Deciding what to communicate to potential clients is important, and Jim Campanella, president of Lawn Dawg, Inc., long ago noticed that nine out of 10 people in his area were asking whether the practices and products of his company were safe for people, pets and the environment. “I knew we had to be able to answer that question,” he says, so he came up with his company’s Earthcare strategy for environmental responsibility, which is now the byword of the company.

“It’s a different way to present IPM,” says Campanella, who notes that most people don’t know what IPM is, but can relate to the term Earthcare. It is prominent on the company’s Web site and in its presentations. Customer education is important, because they want to know how the bugs will be killed and the grass fertilized. They appreciate being informed about the company’s policy of using custom-blended, organic-based fertilizers as well as commercial pesticides that are utilized in the safest and most responsible way possible.
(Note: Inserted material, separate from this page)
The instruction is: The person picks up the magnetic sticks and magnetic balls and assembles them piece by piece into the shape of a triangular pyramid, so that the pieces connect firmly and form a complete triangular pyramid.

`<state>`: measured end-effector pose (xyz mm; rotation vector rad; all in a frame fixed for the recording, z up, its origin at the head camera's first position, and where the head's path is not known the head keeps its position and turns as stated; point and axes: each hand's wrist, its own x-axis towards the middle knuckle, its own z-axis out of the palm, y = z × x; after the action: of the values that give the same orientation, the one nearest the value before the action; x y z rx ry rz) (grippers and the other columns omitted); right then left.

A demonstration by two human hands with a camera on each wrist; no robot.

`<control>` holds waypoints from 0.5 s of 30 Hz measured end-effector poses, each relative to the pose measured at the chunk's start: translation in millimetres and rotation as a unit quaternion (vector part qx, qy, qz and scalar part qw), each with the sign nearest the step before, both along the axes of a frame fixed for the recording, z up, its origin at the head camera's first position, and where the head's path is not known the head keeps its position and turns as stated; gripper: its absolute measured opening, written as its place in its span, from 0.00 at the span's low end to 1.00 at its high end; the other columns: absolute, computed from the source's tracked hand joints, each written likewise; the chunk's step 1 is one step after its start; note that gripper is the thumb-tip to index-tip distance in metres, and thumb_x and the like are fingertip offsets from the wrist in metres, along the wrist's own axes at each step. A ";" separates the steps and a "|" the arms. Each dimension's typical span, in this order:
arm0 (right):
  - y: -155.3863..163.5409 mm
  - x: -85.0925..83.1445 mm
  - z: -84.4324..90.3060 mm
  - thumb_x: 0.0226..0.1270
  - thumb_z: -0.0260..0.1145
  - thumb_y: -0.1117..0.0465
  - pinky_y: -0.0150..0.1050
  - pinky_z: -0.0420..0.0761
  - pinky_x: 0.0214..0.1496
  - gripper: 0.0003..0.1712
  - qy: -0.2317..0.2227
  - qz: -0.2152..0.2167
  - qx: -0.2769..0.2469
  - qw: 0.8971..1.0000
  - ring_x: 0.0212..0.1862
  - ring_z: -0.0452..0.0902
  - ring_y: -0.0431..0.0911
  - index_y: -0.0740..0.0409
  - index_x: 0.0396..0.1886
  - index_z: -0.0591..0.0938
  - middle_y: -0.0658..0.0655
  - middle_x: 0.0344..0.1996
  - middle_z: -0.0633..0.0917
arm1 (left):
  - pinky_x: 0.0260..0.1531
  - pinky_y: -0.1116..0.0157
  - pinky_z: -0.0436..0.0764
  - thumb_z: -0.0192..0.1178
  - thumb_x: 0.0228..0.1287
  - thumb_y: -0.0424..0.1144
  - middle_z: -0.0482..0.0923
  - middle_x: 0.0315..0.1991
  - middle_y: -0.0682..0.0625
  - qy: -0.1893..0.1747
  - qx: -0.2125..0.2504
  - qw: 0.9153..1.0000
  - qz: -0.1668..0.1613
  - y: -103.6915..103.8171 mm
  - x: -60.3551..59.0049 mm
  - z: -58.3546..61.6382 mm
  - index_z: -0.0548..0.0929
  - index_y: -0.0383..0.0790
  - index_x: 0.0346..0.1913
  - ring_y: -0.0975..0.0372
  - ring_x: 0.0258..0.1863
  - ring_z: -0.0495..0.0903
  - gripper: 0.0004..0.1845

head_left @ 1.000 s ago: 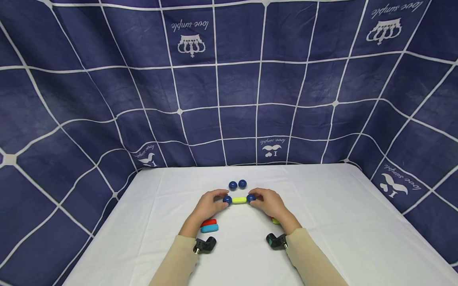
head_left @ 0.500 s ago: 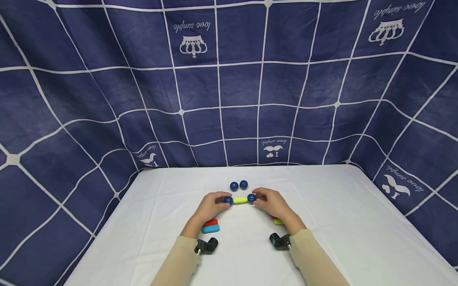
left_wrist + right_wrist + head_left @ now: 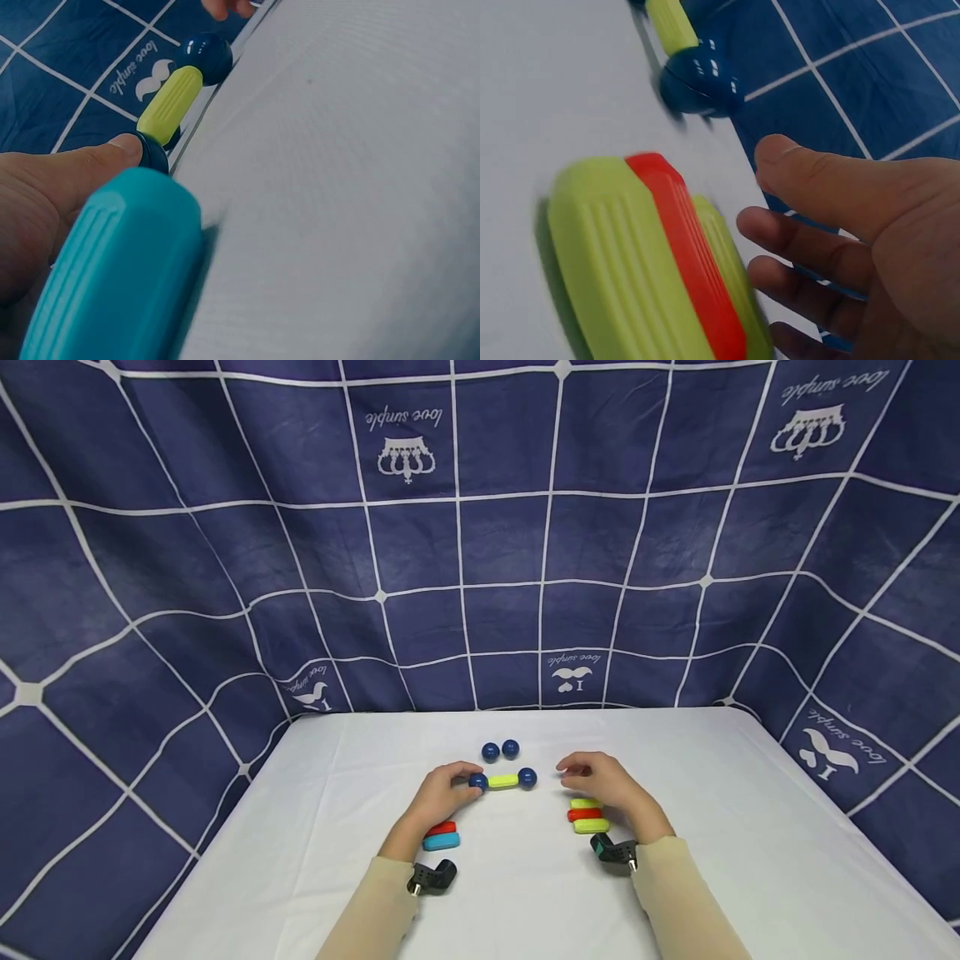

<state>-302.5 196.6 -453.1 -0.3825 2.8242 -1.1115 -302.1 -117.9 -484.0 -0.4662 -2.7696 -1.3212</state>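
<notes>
A yellow-green ridged rod point(image 3: 502, 781) lies on the white table with a dark blue ball at each end. My left hand point(image 3: 442, 795) pinches the left ball point(image 3: 478, 782) between thumb and fingers; in the left wrist view the thumb point(image 3: 124, 148) presses on it. The right ball point(image 3: 527, 778) is free of any hand. My right hand point(image 3: 602, 778) is apart from it to the right, fingers loosely bent around nothing. Close by that hand lie two yellow-green rods point(image 3: 592, 826) with a red rod point(image 3: 584, 814) between them.
Two loose blue balls point(image 3: 491, 752) point(image 3: 511, 748) sit behind the joined piece. A red rod point(image 3: 442, 828) and a blue rod point(image 3: 442, 841) lie by the left wrist. A blue checked cloth point(image 3: 495, 543) hangs behind the white table point(image 3: 517, 893).
My right hand has let go of the right ball and moved right, uncovering the yellow-green and red rods there. My left hand stays on the left ball.
</notes>
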 end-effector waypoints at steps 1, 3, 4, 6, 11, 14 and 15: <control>2.5 0.3 0.7 0.65 0.71 0.58 0.37 0.75 0.47 0.12 -0.009 0.002 0.001 1.000 0.41 0.74 0.45 0.50 0.48 0.87 0.49 0.37 0.84 | 0.65 0.47 0.72 0.70 0.62 0.41 0.87 0.51 0.51 -0.001 0.000 1.000 0.001 0.1 0.0 -0.1 0.85 0.49 0.53 0.51 0.60 0.80 0.16; 7.4 1.1 1.6 0.66 0.70 0.58 0.37 0.75 0.48 0.11 -0.021 0.011 0.001 1.000 0.41 0.74 0.45 0.50 0.47 0.87 0.50 0.37 0.84 | 0.65 0.47 0.72 0.70 0.62 0.41 0.87 0.51 0.52 -0.003 -0.001 1.000 0.002 0.2 -0.1 -0.5 0.85 0.50 0.53 0.51 0.60 0.80 0.16; 9.6 1.8 2.3 0.66 0.70 0.58 0.37 0.75 0.48 0.10 -0.025 0.016 0.002 1.000 0.42 0.74 0.45 0.51 0.46 0.87 0.50 0.37 0.84 | 0.65 0.47 0.72 0.70 0.62 0.41 0.87 0.51 0.52 -0.004 -0.002 1.000 0.003 0.1 -0.4 -0.8 0.85 0.50 0.53 0.51 0.60 0.80 0.16; 13.1 3.6 3.3 0.66 0.70 0.59 0.38 0.75 0.49 0.09 -0.031 0.026 0.000 0.999 0.42 0.74 0.45 0.51 0.45 0.87 0.50 0.37 0.84 | 0.64 0.46 0.73 0.70 0.62 0.41 0.87 0.51 0.51 0.000 -0.006 1.000 0.002 -0.1 -0.7 -1.6 0.85 0.49 0.54 0.51 0.60 0.80 0.17; 17.8 5.9 4.5 0.65 0.70 0.60 0.38 0.74 0.48 0.08 -0.044 0.060 -0.002 0.997 0.41 0.74 0.44 0.54 0.42 0.88 0.50 0.36 0.85 | 0.64 0.46 0.73 0.70 0.62 0.41 0.87 0.50 0.51 0.003 -0.006 1.000 0.002 -0.2 -0.9 -1.7 0.85 0.49 0.53 0.51 0.59 0.81 0.16; 20.6 6.5 4.7 0.64 0.70 0.60 0.38 0.74 0.47 0.07 -0.054 0.083 0.005 0.995 0.39 0.73 0.44 0.54 0.41 0.88 0.50 0.34 0.85 | 0.64 0.47 0.73 0.70 0.61 0.40 0.87 0.50 0.51 0.002 -0.001 1.000 0.004 0.2 -0.5 -1.0 0.85 0.49 0.53 0.51 0.59 0.81 0.16; 21.7 6.7 4.7 0.64 0.70 0.59 0.38 0.74 0.46 0.07 -0.058 0.089 0.008 0.994 0.39 0.73 0.44 0.54 0.40 0.88 0.50 0.33 0.85 | 0.64 0.47 0.73 0.70 0.61 0.41 0.87 0.50 0.51 0.002 -0.001 1.000 0.004 0.3 -0.5 -0.9 0.85 0.49 0.52 0.51 0.59 0.81 0.16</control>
<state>-295.7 218.3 -448.4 -0.5379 2.6383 -1.0389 -302.6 -117.6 -484.9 -0.4557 -2.7672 -1.3152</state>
Customer retention, Campanella says, comes from quality lawns. Just as important is good communication. Lawn Dawg field workers are trained to maintain good relationships by knocking on customers’ doors. They communicate before, during and after a treatment. The extra time spent must work, because the company now has 78 employees serving 15,000 mostly residential customers from seven locations in New England and New York.

Don Dale resides in Altadena, Calif., and is a frequent contributor to Turf. He has covered the green industry for more than 10 years.